So is that the reason a laminar flow down the side is preferable, under partial vacuum or not? Is oxidation during bottling the issue you are trying to avoid?


----------



## Johny99 (Apr 21, 2017)

It is the one I try to avoid. I've never really grasped the "bruise" the wine issue, or at least ever had it explained to me.


----------



## vacuumpumpman (Apr 21, 2017)

I agree with alot of the statements above - 

Take any bottle of wine that is corked - commercial or homemade and shake it up . You will see foam inside the bottle - That is exactly what is happening as you fill your bottle. I like to keep all my liquid levels very consistent.

There are alot of people who bottle their wine too early and will get some CO2 out when bottling - but mainly I believe it is just agitation of the wine - so going down the side helps prevent this.


----------



## fafrd (Apr 21, 2017)

Johny99 said:


> It is the one I try to avoid. I've never really grasped the "bruise" the wine issue, or at least ever had it explained to me.



OK, so I think you are agreeing with me that until someone explains how agitating/splashing wine 'bruises it' there may be no advantage to avoiding splash bottling other than possibly reducing oxidation during bottling.
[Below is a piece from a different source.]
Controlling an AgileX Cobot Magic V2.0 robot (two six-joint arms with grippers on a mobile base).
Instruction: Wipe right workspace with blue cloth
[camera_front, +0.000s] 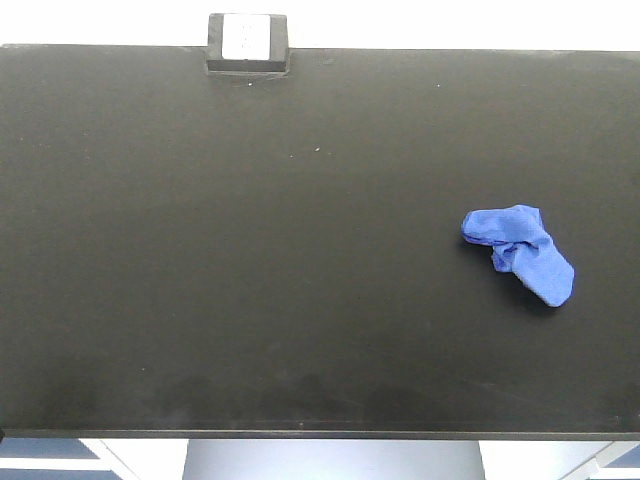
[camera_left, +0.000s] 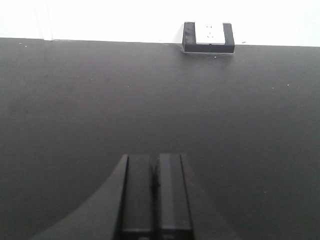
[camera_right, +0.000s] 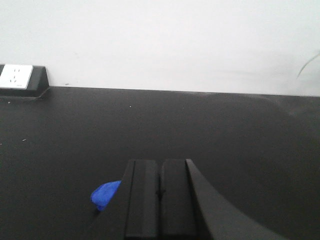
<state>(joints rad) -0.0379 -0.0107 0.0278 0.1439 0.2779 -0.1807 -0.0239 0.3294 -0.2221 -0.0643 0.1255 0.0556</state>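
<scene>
**Blue cloth waits on right side of bench, both tools closed and empty**

A crumpled blue cloth (camera_front: 519, 251) lies on the right half of the black bench (camera_front: 250, 250), roughly midway between the near and far edges, in the front-facing view. Neither arm appears in that view. The right tool (camera_right: 161, 192), seen from its own wrist camera, has its fingers pressed together with nothing between them; a corner of the cloth peeks out just to its left and below. The left tool (camera_left: 155, 187) is likewise closed and holds nothing, over bare bench well apart from the cloth. A white power socket in a black housing (camera_front: 247, 42) sits at the far edge, left of centre.

The risks from here, as a judgement: a tool that descends without opening would only shove the cloth aside; a pinch on one loose fold could let the bunched fabric unfurl and drag; and a shallow grasp may slip once wiping pressure begins.
</scene>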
Now on the subject of oxidation while bottling under partial vacuum, there are only two possibilities: either oxidation is not a concern under partial vacuum because there is insufficient oxygen present under partial vacuum to cause any meaningful degree of oxidation during the short period of time before the bottle is filled (as many claim), or oxidation can be a problem despite the partial vacuum.

For the first case that oxidation can't be problem under partial vacuum during the ~20-30s until the bottle is filled, there is really no advantage to avoiding splash bottling.

For the second case that oxidation is a concern when bottling under partial vacuum, it's not clear to me that 'down-the-side' flow is better than splash-bottling. When you want aeration/oxidation during transfer, such as at the first racking, many of the textbooks instruct you to do that by transferring down the side of the carboy, rather than by splash-transferring.

So if you are trying to avoid oxidation during bottling under partial vacuum, it's not at all clear to me that 'down-the-side' flow is preferable to splash bottling.

'Up-from-the-bottom' bottling, such as you get with a bottling wand, is pretty clearly the best flow to avoid oxidation during bottling, but pretty much no one goes to the trouble of trying to bottle up from the bottom with a vacuum pump.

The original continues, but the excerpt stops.